If I write the solution using a recursive DFS approach, where we traverse both trees simultaneously, i.e.

const findCorrespondingNode = (rootA, rootB, target) => {
  if(rootA === target) {
    return rootB;
  }
  for (let i = 0; i < rootA.children.length; i  ) {
    const foundNode = findCorrespondingNode(rootA.children[i], rootB.children[i], target);
    if(foundNode) return foundNode;
  }
}

What is the time complexity in this case? Still worse case O(n) and average/best case O(logN). Is this recursive approach better than the iterative approach in terms of time complexity since we wouldn't need to do indexOf for each level?

CodePudding user response：

what is the (average) time complexity for this solution?

It is O(min(d.logn, n)) where d is the (maximum) branching factor of the nodes (2 for binary trees). The indexOf call is responsible for this coefficient. However, even if d is large, the nodes that are scanned during indexOf are never visited again, so the time complexity is also O(n) (as an upper bound).
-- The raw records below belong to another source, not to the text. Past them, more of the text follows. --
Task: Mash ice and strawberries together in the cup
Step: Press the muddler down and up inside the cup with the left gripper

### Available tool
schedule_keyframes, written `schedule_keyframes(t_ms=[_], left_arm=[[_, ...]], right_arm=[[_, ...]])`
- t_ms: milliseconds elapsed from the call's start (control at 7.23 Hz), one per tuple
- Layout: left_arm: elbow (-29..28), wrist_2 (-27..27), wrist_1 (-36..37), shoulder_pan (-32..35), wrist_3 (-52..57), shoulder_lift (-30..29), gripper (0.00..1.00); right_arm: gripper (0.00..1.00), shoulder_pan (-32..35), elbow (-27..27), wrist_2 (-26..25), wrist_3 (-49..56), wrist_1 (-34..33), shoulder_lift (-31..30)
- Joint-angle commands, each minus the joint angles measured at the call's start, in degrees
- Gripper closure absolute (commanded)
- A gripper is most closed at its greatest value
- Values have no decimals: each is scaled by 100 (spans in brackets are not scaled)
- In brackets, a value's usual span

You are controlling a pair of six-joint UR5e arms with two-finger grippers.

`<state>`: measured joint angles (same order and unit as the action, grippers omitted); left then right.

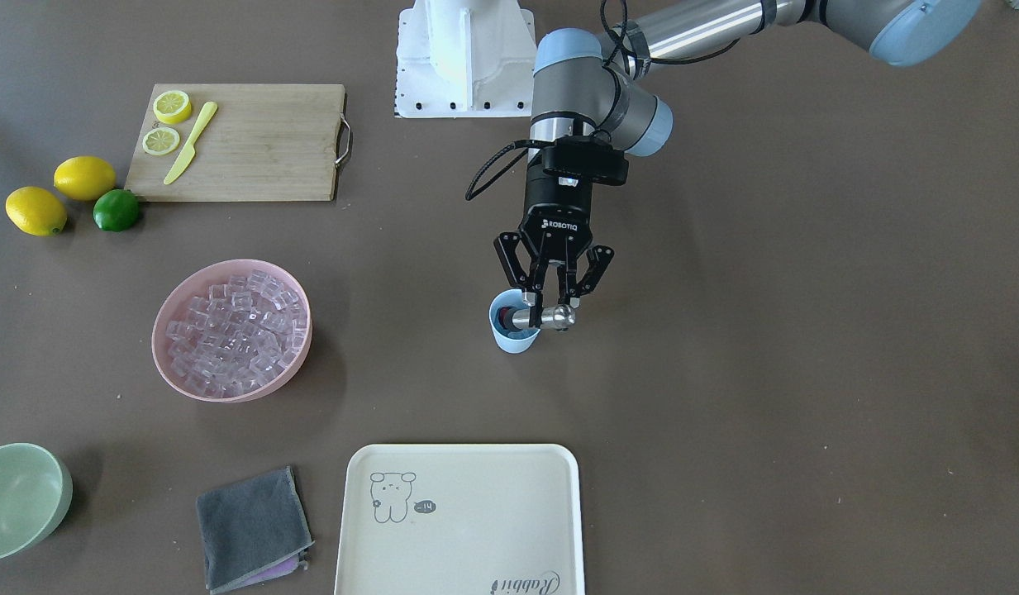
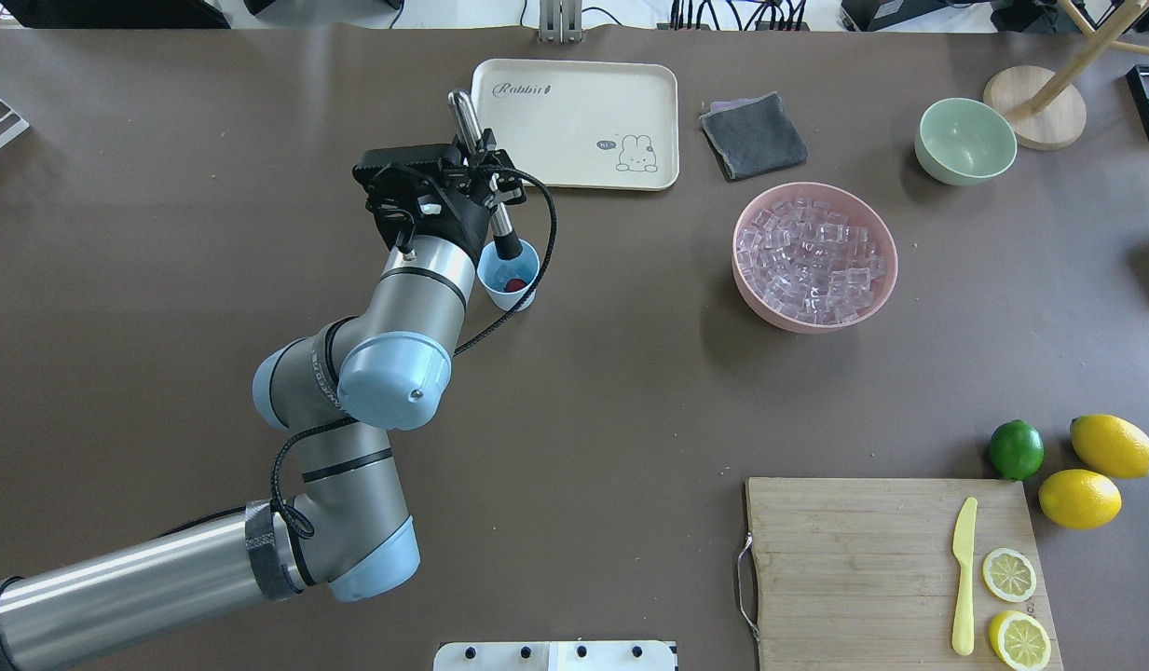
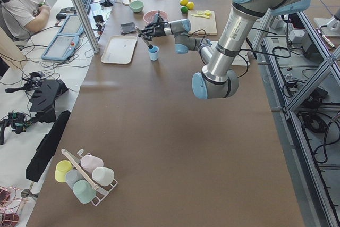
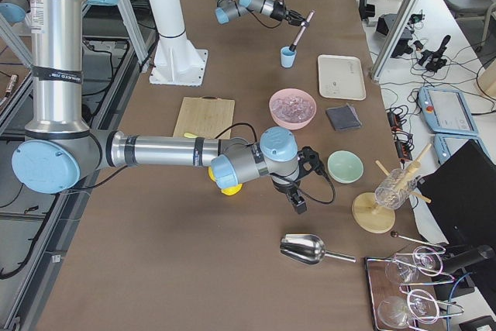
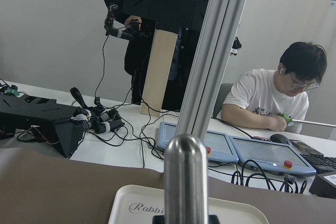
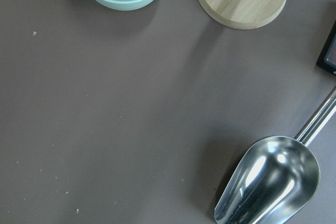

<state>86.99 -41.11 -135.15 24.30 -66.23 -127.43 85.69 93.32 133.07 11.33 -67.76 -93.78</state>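
Left claw [image 1: 549, 302] tight around one muddler [image 1: 554, 316], tip inside one cup [image 1: 513, 340] with one strawberry [image 2: 515, 284].

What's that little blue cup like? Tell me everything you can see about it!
The cup is small and light blue and looks like plastic. It has a round rim, sloping sides and no handle. It stands upright on the brown table, open at the top. A red strawberry lies inside. The dark end of a tilted metal muddler, held by the left gripper, dips into it. I can't make out any ice inside.
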Motion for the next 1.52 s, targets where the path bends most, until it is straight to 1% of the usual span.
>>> schedule_keyframes(t_ms=[0,276,1106,1382], left_arm=[[-7,16,-3,-127,-22,16,100],[-33,42,6,-223,-48,43,100],[-103,42,6,-198,-101,86,100],[62,-19,23,-76,-5,78,100]], right_arm=[[1,0,2,0,0,0,0],[1,9,2,-9,0,0,0],[1,0,28,-9,0,0,-61],[1,0,46,-9,0,0,-53]])
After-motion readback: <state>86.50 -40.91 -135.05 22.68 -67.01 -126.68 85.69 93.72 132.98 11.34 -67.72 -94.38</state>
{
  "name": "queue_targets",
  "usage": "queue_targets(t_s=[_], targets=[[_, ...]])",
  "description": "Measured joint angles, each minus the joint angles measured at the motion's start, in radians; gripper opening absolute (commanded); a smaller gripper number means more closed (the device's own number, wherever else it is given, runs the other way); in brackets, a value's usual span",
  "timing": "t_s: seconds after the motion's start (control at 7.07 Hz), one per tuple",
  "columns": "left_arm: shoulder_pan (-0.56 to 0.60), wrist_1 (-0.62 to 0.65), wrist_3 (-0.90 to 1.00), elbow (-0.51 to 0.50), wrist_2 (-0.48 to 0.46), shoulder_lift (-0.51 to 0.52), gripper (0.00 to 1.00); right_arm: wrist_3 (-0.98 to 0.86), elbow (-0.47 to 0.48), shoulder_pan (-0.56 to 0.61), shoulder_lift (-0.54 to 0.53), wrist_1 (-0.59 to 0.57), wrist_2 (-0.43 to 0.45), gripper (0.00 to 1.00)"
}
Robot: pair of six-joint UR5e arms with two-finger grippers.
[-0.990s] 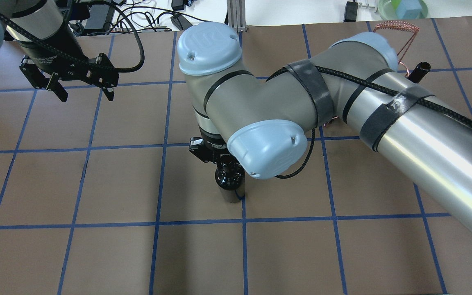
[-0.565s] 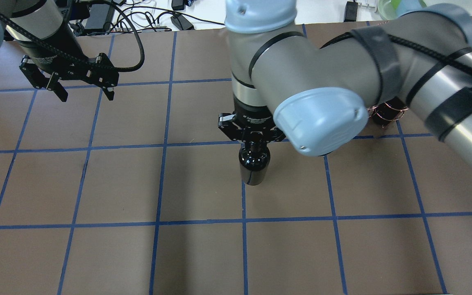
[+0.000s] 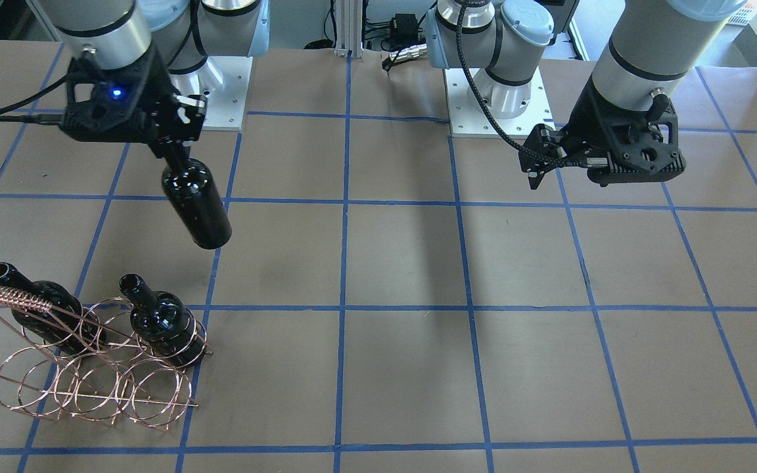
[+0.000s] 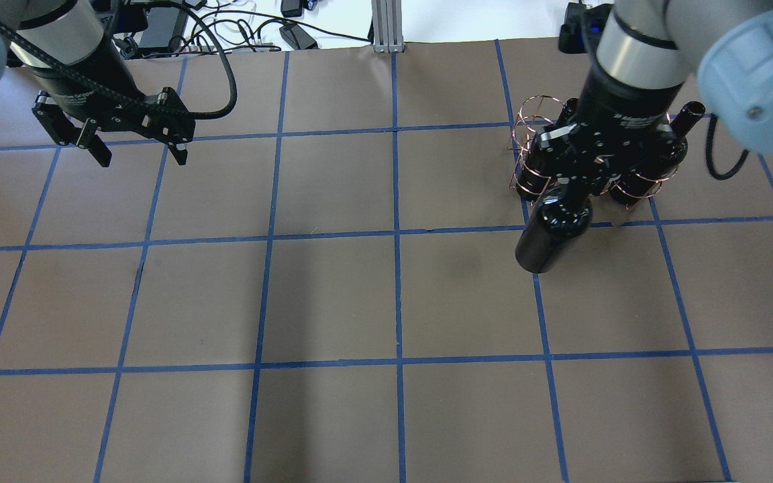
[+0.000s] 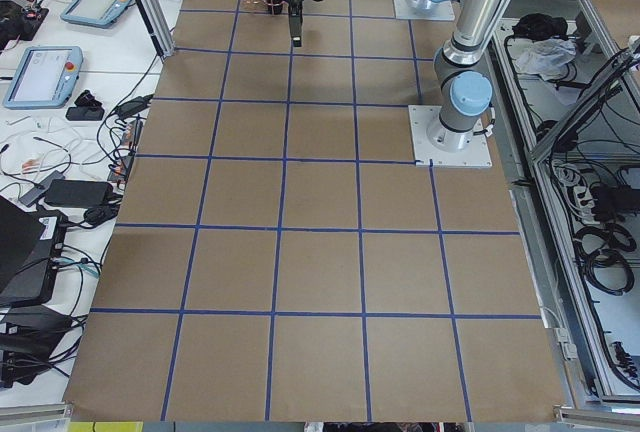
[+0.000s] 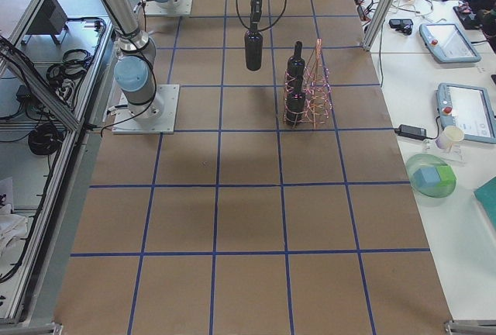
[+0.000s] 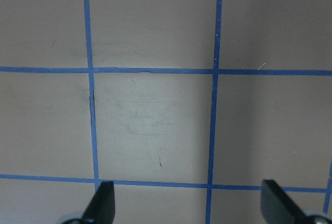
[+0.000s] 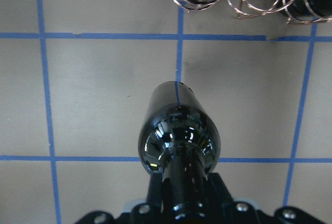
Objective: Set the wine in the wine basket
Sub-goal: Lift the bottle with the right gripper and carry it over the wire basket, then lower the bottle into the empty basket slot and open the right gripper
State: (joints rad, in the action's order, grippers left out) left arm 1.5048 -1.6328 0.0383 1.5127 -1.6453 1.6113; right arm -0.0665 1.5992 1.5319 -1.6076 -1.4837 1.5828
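Note:
My right gripper (image 4: 576,180) is shut on the neck of a glossy dark wine bottle (image 4: 551,231). The bottle hangs slightly tilted, clear of the table; it also shows in the front view (image 3: 196,203) and the right wrist view (image 8: 179,130). The copper wire basket (image 3: 89,378) stands just beyond it, near the table's right side. It holds two look-alike bottles (image 3: 43,309) (image 3: 161,325), necks up and leaning. In the overhead view my arm hides part of the basket (image 4: 526,131). My left gripper (image 4: 135,151) is open and empty at the far left, above bare table (image 7: 189,203).
Brown paper with a blue tape grid covers the table (image 4: 333,302). The two arm bases (image 3: 493,98) stand at the robot's edge. Cables and tablets lie on side benches, and a green bowl (image 6: 432,178) sits off the table.
My right arm has carried the bottle from the table's middle to the right, up to the basket. The left arm has not moved.

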Motion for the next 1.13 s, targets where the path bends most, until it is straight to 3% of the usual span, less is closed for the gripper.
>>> queue_targets(t_s=[0.28,0.71,1.13], targets=[[0.000,0.001,0.000,0.005,-0.002,-0.001,1.00,-0.099,-0.066,-0.111,0.020,0.004,0.005,0.17],[0.001,0.006,0.000,0.008,-0.003,0.000,1.00,-0.109,-0.275,-0.132,0.163,0.034,0.003,0.17],[0.002,0.005,0.000,0.009,-0.004,0.001,1.00,-0.142,-0.325,-0.132,0.234,-0.020,0.008,0.17]])
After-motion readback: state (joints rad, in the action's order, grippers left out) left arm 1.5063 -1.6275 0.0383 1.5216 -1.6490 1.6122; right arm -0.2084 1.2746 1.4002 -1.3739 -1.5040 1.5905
For relatively smaller d (in comparison with n), O(d.logn) better expresses the time complexity. To cover both extremes we can say: O(min(d.logn, n)). This expresses the fact that if d approaches n, then necessarily logn becomes small (the tree's height diminishes).

The worse case is easy since we need to visit each node once so it is going to be O(n), n being the number of DOM nodes in the DOM tree. I think it happens when we have two linked lists and the target node is the last node in each linked list.

True.

The confusion part for me is that for each level we are also calling Array.prototype.indexOf to get the index, and this might take up to O(D), D being the tree's diameter and for a leaf node it is going to take O((some-constant)n) to get the index.

The diameter is not concerned here. The complexity of indexOf depends on the number of siblings. In the case of a degenerate tree that really is a linked list (as you wrote), D is 1, i.e. none of the nodes have siblings, and so indexOf is always called on an array with just one element: indexOf takes constant time in that case.

We are traversing a tree twice.

A factor of 2 is irrelevant for deriving a time complexity.

It seems like it is going to be the height or the depth of the tree. If it is a completely balanced tree, the height of the tree is going to be logN. Does that mean the average time complexity is logN?

Yes. Even "almost" balanced trees, like AVL-trees, red-black trees, ... still give this logarithmic time complexity. If you create a tree randomly, it is expected that it will be rather balanced, and its height is O(logN).

If I write the solution using a recursive DFS approach, where we traverse both trees simultaneously, [...] What is the time complexity in this case?

Here you don't make use of the parent links, and so in the worst case you may have to visit each node. This makes it O(n).

Is this recursive approach better than the iterative approach in terms of time complexity since we wouldn't need to do indexOf for each level?

The indexOf strategy isn't that bad if d is much smaller than n. If however we have no idea at all whether that is the case, then the worst-case time complexity is the same -- O(n).

If d is much smaller than n, then the first algorithm has a better time complexity, O(d.logn).